» **INFORMATION GIVEN**
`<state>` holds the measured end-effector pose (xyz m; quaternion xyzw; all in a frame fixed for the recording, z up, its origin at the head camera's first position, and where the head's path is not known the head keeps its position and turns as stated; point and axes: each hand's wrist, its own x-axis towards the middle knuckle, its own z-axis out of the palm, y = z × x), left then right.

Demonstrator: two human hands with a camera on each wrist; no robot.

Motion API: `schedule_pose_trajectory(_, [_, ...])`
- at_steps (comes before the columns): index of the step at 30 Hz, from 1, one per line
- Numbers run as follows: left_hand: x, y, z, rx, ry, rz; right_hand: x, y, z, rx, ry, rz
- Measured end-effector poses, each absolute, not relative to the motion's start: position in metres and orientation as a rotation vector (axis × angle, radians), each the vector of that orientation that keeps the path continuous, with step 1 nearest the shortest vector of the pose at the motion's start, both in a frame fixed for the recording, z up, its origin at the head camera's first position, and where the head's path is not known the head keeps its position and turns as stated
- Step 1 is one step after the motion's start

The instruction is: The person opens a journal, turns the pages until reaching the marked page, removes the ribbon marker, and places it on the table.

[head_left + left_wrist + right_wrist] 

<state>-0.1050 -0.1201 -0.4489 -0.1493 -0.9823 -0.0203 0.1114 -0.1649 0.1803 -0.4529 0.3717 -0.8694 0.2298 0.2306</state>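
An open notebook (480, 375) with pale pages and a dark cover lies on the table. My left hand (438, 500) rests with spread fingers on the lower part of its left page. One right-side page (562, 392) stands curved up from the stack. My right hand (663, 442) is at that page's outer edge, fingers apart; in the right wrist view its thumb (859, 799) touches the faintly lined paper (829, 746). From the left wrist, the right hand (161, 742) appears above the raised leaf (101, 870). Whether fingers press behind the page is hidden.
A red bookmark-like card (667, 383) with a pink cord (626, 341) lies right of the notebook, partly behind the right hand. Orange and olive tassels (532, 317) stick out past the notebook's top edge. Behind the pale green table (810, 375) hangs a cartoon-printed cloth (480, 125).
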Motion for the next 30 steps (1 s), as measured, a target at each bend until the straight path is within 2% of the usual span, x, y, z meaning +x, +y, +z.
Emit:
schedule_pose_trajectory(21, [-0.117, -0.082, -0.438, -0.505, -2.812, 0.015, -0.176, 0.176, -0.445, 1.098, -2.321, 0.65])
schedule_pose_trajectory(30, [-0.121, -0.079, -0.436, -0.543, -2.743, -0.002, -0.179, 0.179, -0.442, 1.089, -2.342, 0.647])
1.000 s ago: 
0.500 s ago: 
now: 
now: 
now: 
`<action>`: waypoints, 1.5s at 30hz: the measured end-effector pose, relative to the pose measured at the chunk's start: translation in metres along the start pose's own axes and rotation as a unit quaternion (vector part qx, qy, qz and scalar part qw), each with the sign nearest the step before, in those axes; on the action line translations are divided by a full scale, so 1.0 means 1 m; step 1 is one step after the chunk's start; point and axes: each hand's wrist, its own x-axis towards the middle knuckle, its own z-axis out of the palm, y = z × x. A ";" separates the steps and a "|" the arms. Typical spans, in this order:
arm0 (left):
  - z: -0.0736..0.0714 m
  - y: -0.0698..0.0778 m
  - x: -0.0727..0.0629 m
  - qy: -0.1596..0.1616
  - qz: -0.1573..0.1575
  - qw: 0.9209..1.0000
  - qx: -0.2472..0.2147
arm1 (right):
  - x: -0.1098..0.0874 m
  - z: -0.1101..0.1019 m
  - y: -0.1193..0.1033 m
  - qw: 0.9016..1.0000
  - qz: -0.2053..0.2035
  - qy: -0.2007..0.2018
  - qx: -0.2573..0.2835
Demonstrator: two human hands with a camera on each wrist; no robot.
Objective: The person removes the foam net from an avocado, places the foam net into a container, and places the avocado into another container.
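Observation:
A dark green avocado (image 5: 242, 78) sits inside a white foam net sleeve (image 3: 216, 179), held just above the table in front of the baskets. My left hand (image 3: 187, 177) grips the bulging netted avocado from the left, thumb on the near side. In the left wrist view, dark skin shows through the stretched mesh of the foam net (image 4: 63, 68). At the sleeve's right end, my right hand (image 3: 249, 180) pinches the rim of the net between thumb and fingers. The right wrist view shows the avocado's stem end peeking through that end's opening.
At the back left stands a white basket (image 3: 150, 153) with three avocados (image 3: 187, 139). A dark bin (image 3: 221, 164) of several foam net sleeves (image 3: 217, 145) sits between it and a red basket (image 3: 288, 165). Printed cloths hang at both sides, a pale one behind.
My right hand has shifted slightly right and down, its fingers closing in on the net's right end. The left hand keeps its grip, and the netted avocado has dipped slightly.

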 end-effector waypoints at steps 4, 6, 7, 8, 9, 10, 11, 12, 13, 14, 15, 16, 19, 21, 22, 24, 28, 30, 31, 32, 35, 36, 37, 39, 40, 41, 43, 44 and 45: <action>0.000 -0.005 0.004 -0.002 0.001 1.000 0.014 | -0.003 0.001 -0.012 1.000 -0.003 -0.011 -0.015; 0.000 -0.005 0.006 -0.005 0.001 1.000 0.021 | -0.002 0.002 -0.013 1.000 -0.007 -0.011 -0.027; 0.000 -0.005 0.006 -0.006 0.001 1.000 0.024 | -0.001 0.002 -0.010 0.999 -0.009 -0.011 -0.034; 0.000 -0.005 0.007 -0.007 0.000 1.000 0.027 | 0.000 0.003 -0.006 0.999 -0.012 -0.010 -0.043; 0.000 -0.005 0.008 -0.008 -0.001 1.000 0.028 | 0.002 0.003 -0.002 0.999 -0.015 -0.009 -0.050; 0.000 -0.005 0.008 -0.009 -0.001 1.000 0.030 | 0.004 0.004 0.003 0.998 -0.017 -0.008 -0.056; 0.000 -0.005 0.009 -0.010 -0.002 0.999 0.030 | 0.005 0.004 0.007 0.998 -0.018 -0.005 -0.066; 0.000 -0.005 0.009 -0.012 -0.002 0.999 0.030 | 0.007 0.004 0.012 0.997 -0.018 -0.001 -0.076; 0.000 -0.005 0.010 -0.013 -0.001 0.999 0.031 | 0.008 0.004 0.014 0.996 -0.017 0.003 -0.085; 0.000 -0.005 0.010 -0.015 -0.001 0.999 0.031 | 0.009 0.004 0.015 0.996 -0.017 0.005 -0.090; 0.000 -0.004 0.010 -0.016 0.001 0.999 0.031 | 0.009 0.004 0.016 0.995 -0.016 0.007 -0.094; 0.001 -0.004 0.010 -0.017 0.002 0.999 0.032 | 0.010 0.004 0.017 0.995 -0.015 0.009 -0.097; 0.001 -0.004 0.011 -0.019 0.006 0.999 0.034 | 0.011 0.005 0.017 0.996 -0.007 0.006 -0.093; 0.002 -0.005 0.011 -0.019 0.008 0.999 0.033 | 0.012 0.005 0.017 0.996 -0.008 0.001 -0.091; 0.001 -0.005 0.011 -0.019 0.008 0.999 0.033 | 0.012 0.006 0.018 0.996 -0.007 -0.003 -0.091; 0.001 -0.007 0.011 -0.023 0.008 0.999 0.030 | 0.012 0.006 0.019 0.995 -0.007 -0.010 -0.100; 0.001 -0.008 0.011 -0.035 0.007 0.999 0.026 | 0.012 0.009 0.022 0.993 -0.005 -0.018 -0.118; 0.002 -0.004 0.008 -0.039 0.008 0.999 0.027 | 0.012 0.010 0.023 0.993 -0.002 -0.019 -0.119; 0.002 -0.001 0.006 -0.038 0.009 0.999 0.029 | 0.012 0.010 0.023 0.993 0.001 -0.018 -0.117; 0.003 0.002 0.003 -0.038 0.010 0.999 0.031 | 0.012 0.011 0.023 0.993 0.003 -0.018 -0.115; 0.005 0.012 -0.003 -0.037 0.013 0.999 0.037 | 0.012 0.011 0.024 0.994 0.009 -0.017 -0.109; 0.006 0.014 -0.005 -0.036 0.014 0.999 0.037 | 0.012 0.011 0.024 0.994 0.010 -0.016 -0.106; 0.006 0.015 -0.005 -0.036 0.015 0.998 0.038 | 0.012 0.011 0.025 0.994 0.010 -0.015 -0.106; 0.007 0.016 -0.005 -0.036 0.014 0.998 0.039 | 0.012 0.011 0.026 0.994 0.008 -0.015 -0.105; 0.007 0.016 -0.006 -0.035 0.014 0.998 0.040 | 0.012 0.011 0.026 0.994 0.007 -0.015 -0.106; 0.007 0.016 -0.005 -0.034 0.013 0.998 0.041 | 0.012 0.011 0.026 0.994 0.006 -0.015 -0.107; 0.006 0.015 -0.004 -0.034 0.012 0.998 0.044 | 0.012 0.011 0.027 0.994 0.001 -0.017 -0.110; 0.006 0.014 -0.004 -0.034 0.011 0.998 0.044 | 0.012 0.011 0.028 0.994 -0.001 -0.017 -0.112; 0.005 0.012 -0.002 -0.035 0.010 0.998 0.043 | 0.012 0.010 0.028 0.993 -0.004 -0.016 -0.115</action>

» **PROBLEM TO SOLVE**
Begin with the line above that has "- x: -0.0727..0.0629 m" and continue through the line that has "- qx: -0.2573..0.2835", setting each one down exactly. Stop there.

» **FINISHED TASK**
  - x: -0.0727..0.0629 m
  - qy: -0.1596..0.1616
  - qz: -0.1573..0.1575
  - qw: 0.9209..1.0000
  - qx: -0.2472..0.2147
arm1 (right):
  - x: -0.1098..0.0874 m
  - z: -0.1101..0.1019 m
  - y: -0.1193..0.1033 m
  - qw: 0.9016..1.0000
  - qz: -0.2053..0.2035
  - qy: -0.2007..0.2018
  - qx: -0.2573..0.2835

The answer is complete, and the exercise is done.